PAC abandons enquiry on National Petroleum Fund looting

24 Feb 2019

BY THOBO MOTLHOKA

The Public Accounts Committee (PAC) on the ‘Review of the National Petroleum Fund (NPF)’ multi-million Pula looting scandal have called off investigations into the matter.

The committee, led by Member of Parliament Abram Kesupile, was tasked with conducting a review of the NPF with the view to assessing the veracity or otherwise of financial impropriety of the petroleum fund.

The review followed a motion tabled by Specially Elected MP Mephato Reatile in 2018. It entailed examination of financial records and other related communications as well as interviewing key witnesses in the NPF scandal that has shocked the nation.

Addressing Parliament this week Kesupile said the decision to abandon the enquiry followed advice by the Attorney General’s office that it would be in the best interest of the case that the Committee left the matter to the courts.

“Shortly after the commencement of our work, the law enforcement agencies started vigorously to investigate the same issue leading to arrests of certain persons some of who were very key to our review and some indeed had appeared before the committee,” Kesupile said.

As a result, the Kanye South legislator said, they found that they could not summon certain witnesses to appear before the committee as the witnesses pleaded that the matter was still sub judice and as such did not wish to put themselves in positions of self-incrimination.

“When the committee adjourned last year on December 10, 2018 it was mainly to agree on finalising our assignment with a view to then preparing a report for this house. I wish to state  therefore …that it was at this meeting that the issue as to whether we could proceed as we had been doing arose and this then led to an opinion being sought from the Attorney General looking at events unravelling in the courts regarding the matter,” Kesupile told parliament.

He said the committee then met and reflected on the AG’s advice before agreeing in the majority that there was wisdom in the legal advice and therefore could not proceed with the enquiry.

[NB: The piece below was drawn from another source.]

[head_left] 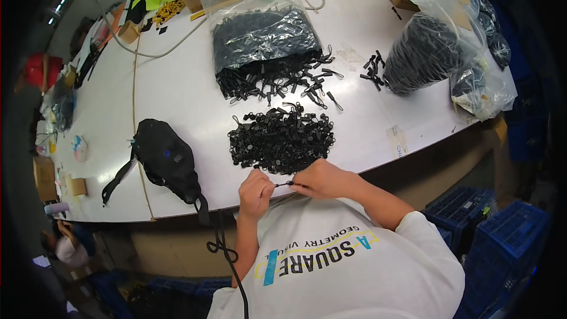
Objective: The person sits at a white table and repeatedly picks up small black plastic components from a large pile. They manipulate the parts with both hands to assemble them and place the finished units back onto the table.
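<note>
A small black corded piece that looks like a zipper pull (283,184) is stretched between my two hands at the table's near edge. My left hand (256,195) is closed, pinching its left end. My right hand (323,179) closes its fingers on the other end, partly hiding it. Just beyond my hands lies a heap of small black plastic pieces (280,140), some with loops. Farther back, black looped zipper pulls (277,85) spill out of a clear plastic bag (263,32).
A black sling bag (165,156) lies to the left on the white table (195,94). At the right stands another clear bag of black pieces (425,53). A grey cable (159,56) crosses the far left. Blue crates (508,248) are stacked on the floor at right.
</note>
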The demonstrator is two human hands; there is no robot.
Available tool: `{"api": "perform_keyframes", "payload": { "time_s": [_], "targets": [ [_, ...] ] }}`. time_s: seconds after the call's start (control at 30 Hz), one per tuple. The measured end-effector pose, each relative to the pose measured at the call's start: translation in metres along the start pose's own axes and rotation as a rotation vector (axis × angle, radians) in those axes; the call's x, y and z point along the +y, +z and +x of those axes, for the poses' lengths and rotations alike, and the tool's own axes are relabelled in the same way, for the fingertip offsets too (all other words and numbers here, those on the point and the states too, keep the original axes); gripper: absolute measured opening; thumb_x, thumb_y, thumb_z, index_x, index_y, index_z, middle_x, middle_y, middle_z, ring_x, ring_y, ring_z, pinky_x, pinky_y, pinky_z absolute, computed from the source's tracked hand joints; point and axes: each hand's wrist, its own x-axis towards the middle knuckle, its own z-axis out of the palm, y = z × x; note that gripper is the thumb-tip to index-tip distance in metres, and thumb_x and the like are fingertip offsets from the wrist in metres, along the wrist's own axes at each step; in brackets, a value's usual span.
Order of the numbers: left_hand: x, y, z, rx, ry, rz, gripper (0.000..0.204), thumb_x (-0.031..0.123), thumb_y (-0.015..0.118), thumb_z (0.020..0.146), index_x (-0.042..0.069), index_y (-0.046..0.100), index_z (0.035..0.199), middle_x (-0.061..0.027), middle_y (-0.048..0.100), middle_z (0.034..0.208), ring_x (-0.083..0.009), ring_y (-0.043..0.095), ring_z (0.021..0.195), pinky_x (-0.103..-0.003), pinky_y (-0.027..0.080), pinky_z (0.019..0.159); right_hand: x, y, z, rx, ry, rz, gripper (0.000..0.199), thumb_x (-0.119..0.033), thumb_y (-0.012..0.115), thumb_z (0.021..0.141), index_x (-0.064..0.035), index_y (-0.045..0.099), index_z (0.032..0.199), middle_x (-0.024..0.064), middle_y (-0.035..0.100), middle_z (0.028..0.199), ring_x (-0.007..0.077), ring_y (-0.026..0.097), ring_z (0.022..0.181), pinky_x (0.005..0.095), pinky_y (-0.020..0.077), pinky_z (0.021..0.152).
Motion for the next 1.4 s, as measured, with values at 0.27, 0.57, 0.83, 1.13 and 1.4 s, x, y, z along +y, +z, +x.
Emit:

Suspects in the P250 million white collar heist have included among others Bakang Seretse, Judge Zein Kebonang, his twin brother and former Trade Minister Sadique Kebonang, Executive Director of Botswana Energy Regulatory Authority (BERA) Kenneth Kerekang.

They recently appeared again at the Broadhurst Magistrate Court charged with money laundering among other charges as the case continues. The prosecution has promised to add more charges and suspects as the case continues.

The P250 million intended for the construction of fuel storage tanks for the DISS (Directorate of Intelligence and Security Services) was traced to Israel.

The transaction attracted interest from financial watchdogs like the Financial Intelligence Authority (FIA), Bank of Botswana, Capital Bank as well as the United States based financial agencies that monitor fraud.

The money had initially been requested by then Director General of DISS, Isaac Kgosi, to build fuel containers for security agencies but ended up transferred to Israel to pay for military, anti-poaching and surveillance equipment.

On August 2017, Kgosi wrote a confidential Savingram to the then Director of Energy Department, Kenneth Kerekang, requesting a total of P250 million to be used in the construction of Petroleum Storage Facilities.

The transaction attracted the attention of financial watch-dogs which uncovered a string of suspicious transactions, a web of interconnected companies with cross shareholdings and intrigues snowballing into money laundering criminal charges against some of Botswana’s prominent investment executives and political leaders.